Dal prossimo 18 ottobre, molti degli autovelox presenti sulle strade italiane potrebbero essere disattivati.
L’allarme viene lanciato dal Codacons e nasce da una combinazione fra ritardi burocratici, lacune normative e da una sentenza della Cassazione che risale all’anno scorso.
Autovelox e Decreto Infrastrutture
La situazione paradossale rischia concretamente di costringere le autorità a spegnere gli autovelox, in nome del rispetto della stessa norma che avrebbe dovuto garantire maggiore trasparenza e sicurezza.
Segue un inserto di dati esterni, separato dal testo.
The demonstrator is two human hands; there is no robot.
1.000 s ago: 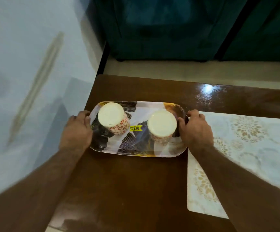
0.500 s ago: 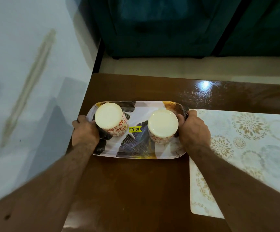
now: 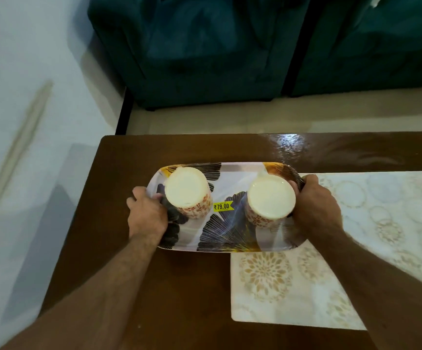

Il caos autovelox nasce con la legge n. 105/2025, cioè la conversione del cosiddetto Decreto Infrastrutture, che ha introdotto un obbligo specifico per Comuni, Province e Regioni:
- censire tutti gli autovelox presenti sul territorio;
- comunicare al Ministero delle Infrastrutture e dei Trasporti localizzazione, caratteristiche tecniche, conformità, modello e omologazione;
- far inserire questi dati in un’apposita sezione del portale istituzionale del Ministero.
La norma è stata fortemente voluta dal ministro Matteo Salvini. La ratio salviniana era quella di fare in modo che gli autovelox venissero utilizzati in maniera corretta e non per fare cassa sulle spalle degli automobilisti.
Senza le comunicazioni di cui sopra, l’utilizzo degli autovelox non è legittimo e, di conseguenza, le multe sono facilmente contestabili.
Il problema del decreto attuativo sugli autovelox
E qui, però, arriva il fattore tempo a complicare il quadro: la legge è entrata in vigore il 20 luglio e prevedeva che il Mit, entro 30 giorni, predisponesse il modulo digitale per il censimento. La scadenza per il Mit è fissata al 19 agosto, mentre successivamente gli enti locali avrebbero avuto 60 giorni per adempiere.
Se il modulo non arriva in tempo o gli enti locali non riescono a completare la procedura, dal 18 ottobre gli autovelox dovranno essere spenti, indipendentemente dal fatto che siano omologati o meno.
Ma non è tutto: a complicare ulteriormente il quadro c’è una sentenza della Cassazione dell’aprile 2024 che ha dichiarato nulle le multe elevate da autovelox approvati ma non omologati.
Tirando le somme, secondo il Codacons:
- quasi il 60% degli autovelox fissi e oltre il 67% di quelli mobili non sono omologati;
- molti sono stati approvati prima del 2017, anno spartiacque per le nuove regole.
Risultato: centinaia di migliaia di verbali potrebbero essere contestati, con ondate di ricorsi e bilanci comunali sotto pressione.
La posizione del Mit
Il Ministero guidato dal vicepremier Matteo Salvini ha annunciato per settembre l’attivazione di un’applicazione dedicata al censimento online. L’operazione è stata definita “verità sugli autovelox”. Obiettivo dichiarato è quello di garantire l’uso solo di apparecchi realmente utili alla sicurezza stradale e di mettere fuori gioco i dispositivi “fuori norma” o percepiti come strumenti per fare cassa.
Il problema è che, anche se il modulo arriverà in tempo, la scadenza ravvicinata rischia di mettere in difficoltà soprattutto i piccoli Comuni, rallentando il caricamento dei dati.
Il blocco degli autovelox non sarebbe solo un tema amministrativo, ma anche economico e di sicurezza. In concreto, si tradurrebbe in:
- perdita di gettito per i Comuni che (almeno teoricamente) dovrebbero destinare parte delle multe alla manutenzione stradale;
- meno controlli con possibili ripercussioni sulla sicurezza;
- aumento del contenzioso tra automobilisti e amministrazioni.
Intanto il 18 ottobre non è poi così lontano.